→ EXERCISE GOAL
Omitting the images, transcribe the records below exactly as they stand.

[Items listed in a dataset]
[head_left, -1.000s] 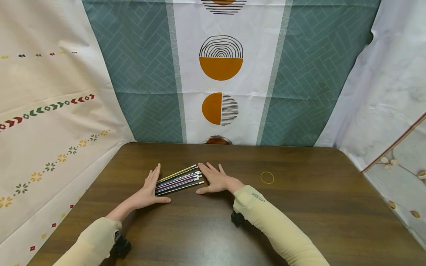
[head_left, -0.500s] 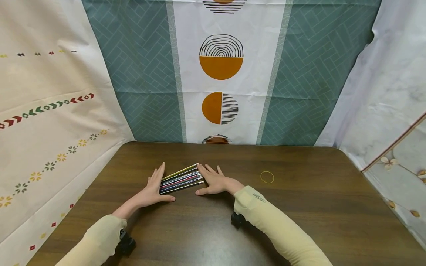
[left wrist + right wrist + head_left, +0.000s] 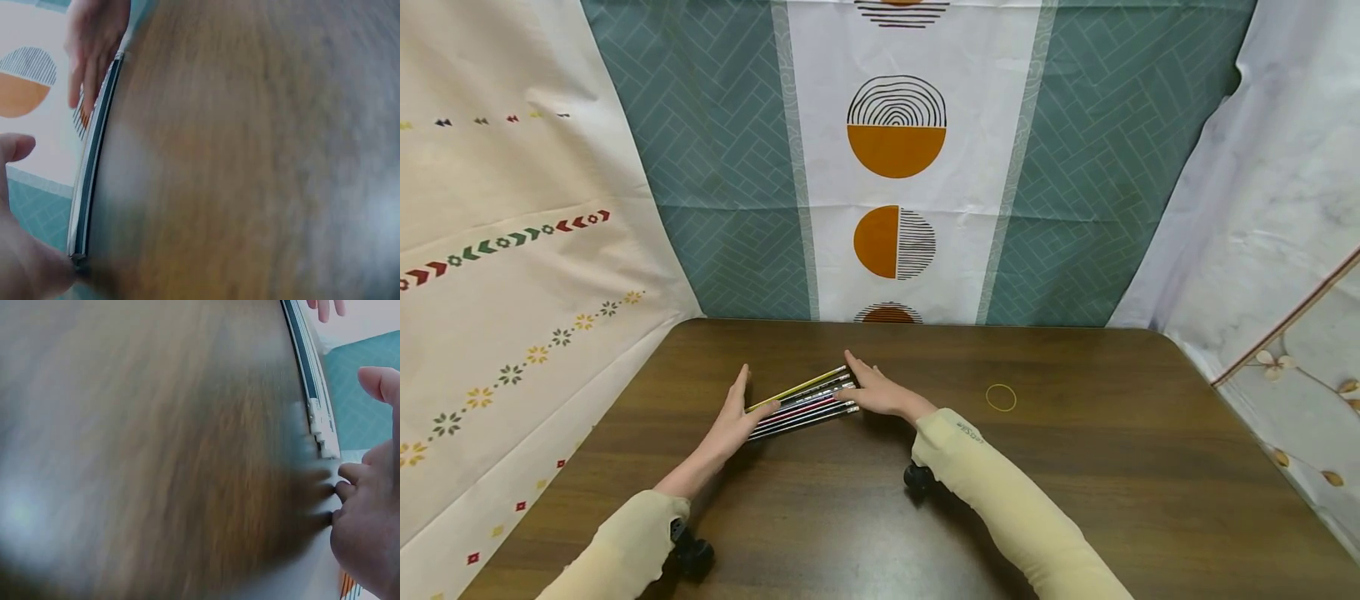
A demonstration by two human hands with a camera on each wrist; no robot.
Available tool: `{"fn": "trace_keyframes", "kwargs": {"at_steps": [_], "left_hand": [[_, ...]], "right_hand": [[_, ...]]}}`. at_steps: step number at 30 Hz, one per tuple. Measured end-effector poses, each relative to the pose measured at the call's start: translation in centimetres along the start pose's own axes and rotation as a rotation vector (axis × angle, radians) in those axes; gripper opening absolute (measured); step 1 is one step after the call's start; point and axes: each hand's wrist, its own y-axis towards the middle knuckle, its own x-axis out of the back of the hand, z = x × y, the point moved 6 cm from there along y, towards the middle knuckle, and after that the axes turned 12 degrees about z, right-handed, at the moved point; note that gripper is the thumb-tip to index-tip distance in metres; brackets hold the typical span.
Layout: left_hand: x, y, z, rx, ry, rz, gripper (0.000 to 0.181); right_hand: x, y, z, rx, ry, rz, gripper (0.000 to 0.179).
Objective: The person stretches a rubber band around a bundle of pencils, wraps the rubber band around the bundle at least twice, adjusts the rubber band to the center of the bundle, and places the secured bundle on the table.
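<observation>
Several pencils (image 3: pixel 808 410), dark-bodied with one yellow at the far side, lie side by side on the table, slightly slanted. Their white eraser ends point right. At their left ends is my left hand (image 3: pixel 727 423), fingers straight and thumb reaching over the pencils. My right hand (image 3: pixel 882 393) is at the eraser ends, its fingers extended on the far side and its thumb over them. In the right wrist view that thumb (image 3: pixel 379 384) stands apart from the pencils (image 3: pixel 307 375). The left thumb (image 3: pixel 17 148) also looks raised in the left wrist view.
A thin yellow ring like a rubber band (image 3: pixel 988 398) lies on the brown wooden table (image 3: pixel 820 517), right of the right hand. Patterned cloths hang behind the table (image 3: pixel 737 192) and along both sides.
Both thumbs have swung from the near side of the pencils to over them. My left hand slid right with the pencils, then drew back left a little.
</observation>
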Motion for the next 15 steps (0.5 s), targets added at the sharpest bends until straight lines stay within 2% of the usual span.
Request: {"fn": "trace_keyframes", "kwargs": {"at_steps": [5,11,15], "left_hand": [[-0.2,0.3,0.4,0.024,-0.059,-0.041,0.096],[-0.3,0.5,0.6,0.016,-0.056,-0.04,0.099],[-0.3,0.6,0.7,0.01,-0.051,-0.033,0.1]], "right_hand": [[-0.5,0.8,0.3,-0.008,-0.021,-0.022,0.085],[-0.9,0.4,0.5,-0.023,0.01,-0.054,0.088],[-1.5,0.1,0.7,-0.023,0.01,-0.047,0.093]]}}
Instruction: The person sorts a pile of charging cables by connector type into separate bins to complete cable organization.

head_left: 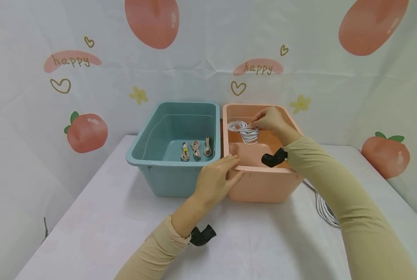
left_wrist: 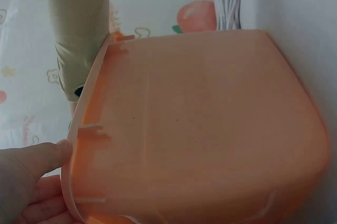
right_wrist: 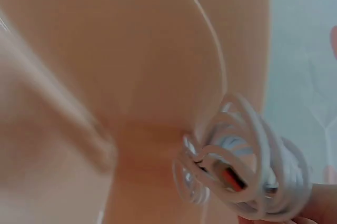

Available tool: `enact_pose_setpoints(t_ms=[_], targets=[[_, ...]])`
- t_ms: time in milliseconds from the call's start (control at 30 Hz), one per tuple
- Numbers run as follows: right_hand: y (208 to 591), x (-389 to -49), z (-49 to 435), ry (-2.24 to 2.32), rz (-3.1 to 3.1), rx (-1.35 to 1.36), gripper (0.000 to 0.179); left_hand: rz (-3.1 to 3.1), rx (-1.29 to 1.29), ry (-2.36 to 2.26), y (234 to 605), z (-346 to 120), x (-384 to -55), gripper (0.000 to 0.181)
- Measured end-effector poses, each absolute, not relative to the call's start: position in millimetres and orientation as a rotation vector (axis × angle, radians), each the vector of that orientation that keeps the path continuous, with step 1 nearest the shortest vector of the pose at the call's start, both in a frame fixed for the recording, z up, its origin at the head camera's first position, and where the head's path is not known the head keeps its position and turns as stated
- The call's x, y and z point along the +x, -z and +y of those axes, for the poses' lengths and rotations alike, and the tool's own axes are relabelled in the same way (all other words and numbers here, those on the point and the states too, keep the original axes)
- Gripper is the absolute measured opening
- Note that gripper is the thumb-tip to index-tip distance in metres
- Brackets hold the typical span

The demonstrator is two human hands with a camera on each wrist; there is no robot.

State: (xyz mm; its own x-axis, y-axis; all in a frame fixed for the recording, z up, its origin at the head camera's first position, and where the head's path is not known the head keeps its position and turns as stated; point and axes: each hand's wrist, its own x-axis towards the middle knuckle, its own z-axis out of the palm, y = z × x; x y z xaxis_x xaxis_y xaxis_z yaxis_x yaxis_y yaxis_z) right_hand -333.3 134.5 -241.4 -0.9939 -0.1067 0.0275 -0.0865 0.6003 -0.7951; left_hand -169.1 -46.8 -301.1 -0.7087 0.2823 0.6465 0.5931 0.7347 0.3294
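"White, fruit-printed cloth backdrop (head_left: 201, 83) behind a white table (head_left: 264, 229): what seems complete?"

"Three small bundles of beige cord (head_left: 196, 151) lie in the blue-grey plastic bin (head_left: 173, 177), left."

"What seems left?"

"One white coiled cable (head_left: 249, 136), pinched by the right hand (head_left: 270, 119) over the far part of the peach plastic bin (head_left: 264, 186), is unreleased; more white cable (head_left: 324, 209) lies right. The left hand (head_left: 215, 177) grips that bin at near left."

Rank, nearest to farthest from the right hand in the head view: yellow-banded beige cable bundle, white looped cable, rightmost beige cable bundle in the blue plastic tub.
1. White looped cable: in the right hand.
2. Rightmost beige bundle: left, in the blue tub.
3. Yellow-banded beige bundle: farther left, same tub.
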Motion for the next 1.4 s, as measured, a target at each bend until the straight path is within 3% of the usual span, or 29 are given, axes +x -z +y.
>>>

→ TASK RESULT
[head_left, -1.000s] 
[head_left, -0.500s] 
[left wrist + right wrist + head_left, +0.000s] 
A demonstration by two human hands with a camera on each wrist; no robot.
Available tool: `{"fn": "trace_keyframes", "kwargs": {"at_steps": [_], "left_hand": [[_, ...]], "right_hand": [[_, ...]]}}`. at_steps: step number at 30 Hz, one per tuple. Measured end-effector poses, each relative to the pose measured at the call's start: translation in centimetres along the start pose's own axes and rotation as a rotation vector (axis × angle, radians) in those axes; gripper opening absolute (measured); step 1 is one step after the call's start; point and axes: each hand's wrist, its own y-axis towards the middle knuckle, its own x-axis out of the back of the hand, z = x × y, the point moved 6 cm from there along y, towards the middle knuckle, and after that the axes turned 12 degrees about z, right-handed, at the moved point; note that gripper is the thumb-tip to index-tip distance in metres; brackets hold the typical span.
Layout: left_hand: x, y, z, rx, ry, rz, gripper (0.000 to 0.181); right_hand: x, y, z, rx, ry, rz, gripper (0.000 to 0.179).
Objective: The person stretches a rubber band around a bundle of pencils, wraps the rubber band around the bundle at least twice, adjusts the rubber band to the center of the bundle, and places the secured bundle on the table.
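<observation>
Several pencils (image 3: pixel 808 410), dark-bodied with one yellow at the far side, lie side by side on the table, slightly slanted. Their white eraser ends point right. At their left ends is my left hand (image 3: pixel 727 423), fingers straight and thumb reaching over the pencils. My right hand (image 3: pixel 882 393) is at the eraser ends, its fingers extended on the far side and its thumb over them. In the right wrist view that thumb (image 3: pixel 379 384) stands apart from the pencils (image 3: pixel 307 375). The left thumb (image 3: pixel 17 148) also looks raised in the left wrist view.
A thin yellow ring like a rubber band (image 3: pixel 988 398) lies on the brown wooden table (image 3: pixel 820 517), right of the right hand. Patterned cloths hang behind the table (image 3: pixel 737 192) and along both sides.
Both thumbs have swung from the near side of the pencils to over them. My left hand slid right with the pencils, then drew back left a little.
</observation>
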Motion for the next 15 steps (0.5 s), targets added at the sharpest bends until straight lines stay within 2% of the usual span.
Request: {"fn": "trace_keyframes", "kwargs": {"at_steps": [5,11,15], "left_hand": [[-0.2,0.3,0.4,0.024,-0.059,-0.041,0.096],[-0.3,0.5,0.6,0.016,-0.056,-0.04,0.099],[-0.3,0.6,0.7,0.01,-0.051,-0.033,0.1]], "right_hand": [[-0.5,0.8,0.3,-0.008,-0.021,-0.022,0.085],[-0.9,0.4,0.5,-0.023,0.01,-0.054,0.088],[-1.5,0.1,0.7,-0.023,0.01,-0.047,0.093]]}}
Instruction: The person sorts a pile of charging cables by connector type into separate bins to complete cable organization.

head_left: 
left_wrist: 
right_wrist: 

Available tool: `enact_pose_setpoints(t_ms=[_], targets=[[_, ...]])`
- t_ms: time in milliseconds from the call's start (control at 30 Hz), one per tuple
- Numbers run as follows: right_hand: y (208 to 591), x (-389 to -49), z (-49 to 435), ry (-2.24 to 2.32), rz (-3.1 to 3.1), rx (-1.35 to 1.36), gripper (0.000 to 0.179); left_hand: rz (-3.1 to 3.1), rx (-1.29 to 1.29), ry (-2.36 to 2.26), y (234 to 605), z (-346 to 120), x (-384 to -55), gripper (0.000 to 0.181)
- Measured end-effector poses, each absolute, not relative to the call's start: position in millimetres and orientation as a rotation vector (axis × angle, radians), each the vector of that orientation that keeps the path continuous, with step 1 nearest the shortest vector of the pose at the call's start, both in a frame fixed for the recording, z up, its origin at the head camera's first position, and where the head's path is not known the head keeps its position and turns as stated
- The call's x, y and z point along the +x, -z and +y of those axes, for the poses' lengths and rotations alike, and the tool's own axes are relabelled in the same way (all other words and numbers here, those on the point and the states too, keep the original axes)
- Gripper is the absolute measured opening
- Note that gripper is the thumb-tip to index-tip distance in metres
- Brackets hold the typical span

The demonstrator is two human hands with a camera on each wrist; there is no robot.

State: (xyz mm; its own x-axis, y-axis; all in a frame fixed for the recording, z up, its origin at the head camera's first position, and where the head's path is not known the head keeps its position and turns as stated; point and axes: each hand's wrist, its own x-axis towards the middle knuckle, its own z-axis out of the palm, y = z × x; x y z xaxis_x xaxis_y xaxis_z yaxis_x yaxis_y yaxis_z) right_hand -333.3 134.5 -241.4 -0.9939 -0.1067 0.0275 -0.0865 0.6003 -0.7951; left_hand -169.1 -46.8 -301.1 -0.7087 0.2823 0.6465 0.5931 0.7347 0.3294
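"White, fruit-printed cloth backdrop (head_left: 201, 83) behind a white table (head_left: 264, 229): what seems complete?"

"Three small bundles of beige cord (head_left: 196, 151) lie in the blue-grey plastic bin (head_left: 173, 177), left."

"What seems left?"

"One white coiled cable (head_left: 249, 136), pinched by the right hand (head_left: 270, 119) over the far part of the peach plastic bin (head_left: 264, 186), is unreleased; more white cable (head_left: 324, 209) lies right. The left hand (head_left: 215, 177) grips that bin at near left."

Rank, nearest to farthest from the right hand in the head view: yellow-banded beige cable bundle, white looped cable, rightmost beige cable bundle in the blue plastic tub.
1. White looped cable: in the right hand.
2. Rightmost beige bundle: left, in the blue tub.
3. Yellow-banded beige bundle: farther left, same tub.
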Motion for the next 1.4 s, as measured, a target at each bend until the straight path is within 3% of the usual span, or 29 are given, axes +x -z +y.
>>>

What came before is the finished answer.